Many of these “certifying officers” have engaged in the practice of “robo-signing,”   “the rapid-fire approval of thousands of foreclosure documents at a time without the signers verifying their contents.”[lxxix]One of the most famous “robo-signers” is Jeffrey Stephan, a team leader in the foreclosure department at GMAC Mortgage.[lxxx]Although he had never received any training or compensation from MERS and had never been to MERS headquarters, Mr. Stephan signed over ten thousand assignments per month as an officer of MERS, without verifying the information to which he was attesting,[lxxxi]and not in the presence of a notary.[lxxxii]Mr. Stephan signed as both an assistant secretary and a vice-president of MERS, or as he explained, “[t]he majority of the time I sign as a vice president.  Most times we do not need an assistant secretary, unless they are asking for a second signature on any type of an affidavit or assignment.”[lxxxiii]As Mr. Stephan so aptly said, “I do not work for MERS.”[lxxxiv]Mr. Stephan was not alone. 

The most famous “robo-signer” of all is Linda Green, who purportedly was president of up to twenty banks at once.[lxxxv]A former shipping clerk for an auto parts store, Ms. Green worked for a company in Alpharetta, Ga, by the name of Docx, which was a sweatshop of sorts for forged mortgage documents.[lxxxvi]Ms. Green was hired because her name was short and easy to repeatedly write, and her duties included “recreating missing mortgage assignments for the banks and providing the legally required signatures of bank vice presidents and notaries.”[lxxxvii]Eventually there were simply too many documents for Linda Green to sign, so the company began paying other people $10.00 an hour to sign Linda Green’s name to legal documents.[lxxxviii]These employees, many of them still in high school, were required to sign at least 350 documents an hour, or up to 4,000 a day.[lxxxix]

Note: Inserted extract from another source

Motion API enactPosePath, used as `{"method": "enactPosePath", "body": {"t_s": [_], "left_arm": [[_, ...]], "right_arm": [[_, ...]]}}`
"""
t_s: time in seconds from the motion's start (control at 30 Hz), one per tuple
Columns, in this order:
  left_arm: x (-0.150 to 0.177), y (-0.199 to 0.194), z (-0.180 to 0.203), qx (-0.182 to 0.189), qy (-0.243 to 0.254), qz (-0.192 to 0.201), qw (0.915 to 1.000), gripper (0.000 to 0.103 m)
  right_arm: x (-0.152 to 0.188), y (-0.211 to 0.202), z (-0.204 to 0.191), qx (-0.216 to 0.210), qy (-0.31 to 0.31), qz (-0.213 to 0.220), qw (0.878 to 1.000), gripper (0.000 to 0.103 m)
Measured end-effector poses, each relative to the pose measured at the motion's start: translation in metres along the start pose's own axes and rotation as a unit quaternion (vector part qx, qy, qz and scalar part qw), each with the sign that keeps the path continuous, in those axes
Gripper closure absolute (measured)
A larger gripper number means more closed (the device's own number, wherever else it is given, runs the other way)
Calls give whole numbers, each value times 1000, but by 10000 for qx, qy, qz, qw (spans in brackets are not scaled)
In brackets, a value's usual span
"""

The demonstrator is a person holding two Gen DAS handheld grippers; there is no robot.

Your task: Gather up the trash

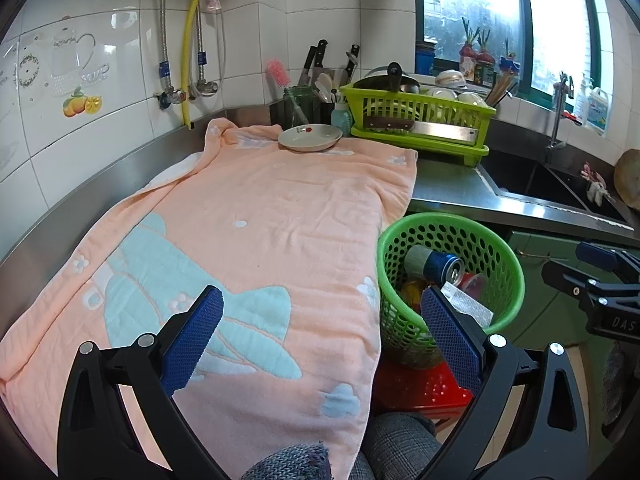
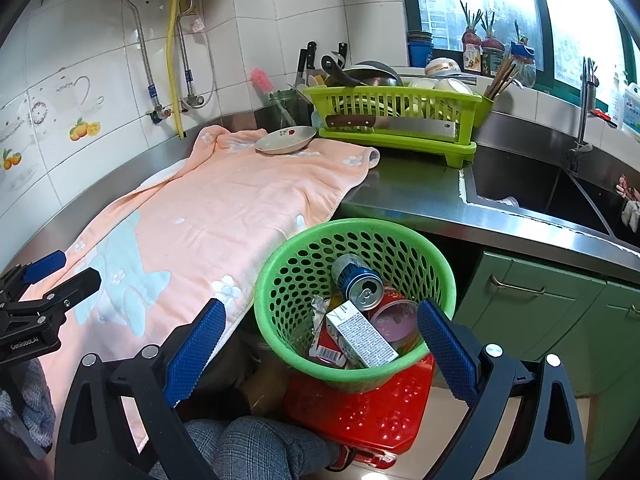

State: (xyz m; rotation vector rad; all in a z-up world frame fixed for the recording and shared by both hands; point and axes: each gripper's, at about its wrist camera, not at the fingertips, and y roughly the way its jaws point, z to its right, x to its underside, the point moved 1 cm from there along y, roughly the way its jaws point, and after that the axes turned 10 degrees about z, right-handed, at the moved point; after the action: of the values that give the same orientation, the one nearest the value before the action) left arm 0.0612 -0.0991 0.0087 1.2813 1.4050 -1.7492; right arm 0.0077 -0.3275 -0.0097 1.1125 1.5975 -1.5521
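A green perforated basket [image 2: 312,256] [image 1: 404,240] stands on a red stool [image 2: 360,412] beside the counter. Inside lie a blue drink can [image 2: 356,280] [image 1: 436,266], a white carton [image 2: 360,336] [image 1: 468,306], a red packet [image 2: 328,350] and a clear cup [image 2: 394,316]. My right gripper [image 2: 320,344] hangs open over the basket's near rim, nothing between its blue pads. My left gripper [image 1: 324,340] is open above the peach towel [image 1: 248,248] [image 2: 188,216], empty. Each gripper shows at the edge of the other's view.
A white dish [image 1: 310,137] [image 2: 285,140] rests on the towel's far end. A lime dish rack [image 1: 420,120] [image 2: 396,116] with a cleaver stands behind, knives and a jar in the corner. The steel sink [image 2: 532,196] and green cabinets [image 2: 532,304] lie right. A person's knee [image 2: 248,448] is below.
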Motion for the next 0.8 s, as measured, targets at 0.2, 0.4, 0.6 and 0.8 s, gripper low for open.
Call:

While Linda Green, Jeffrey Stephan, and other robo-signers sometimes signed assignments and other documents on behalf of many different financial institutions, it is hard to imagine the phenomenon of robo-signing occurring if not for the rapid electronic transfer of mortgages with no paper trail that MERS allowed. This eventually led to lost documents, uncertain chains of title, and confusion. When the owner of a note sought to foreclose, because the accompanying mortgage had been transferred so many times through MERS, the note holder often could not locate the original mortgage, or establish a clear chain of title establishing that he or she owned it. Robo-signers and forgers filled in the gaps and the missing links, often fraudulently, thus allowing the note holder to foreclose. Whether assigning mortgages from MERS to a foreclosing institution, or “fixing” documentation problems that MERS helped create, it is clear that robo-signers, and the fraud they helped perpetuate on our legal system, were in large part a product of the MERS system.

C. Foreclosing in the Name of MERS

One easy way for a prospective foreclosing entity to address the standing problem of not legally holding title to the mortgage, and thus avoid the steps which must be taken in order to obtain ownership of the mortgageis to simply bring a foreclosure in the name of MERS. This raises the issue of whether or not MERS has standing as a real party in interest to bring a foreclosure action, an issue that courts across the country are still grappling with.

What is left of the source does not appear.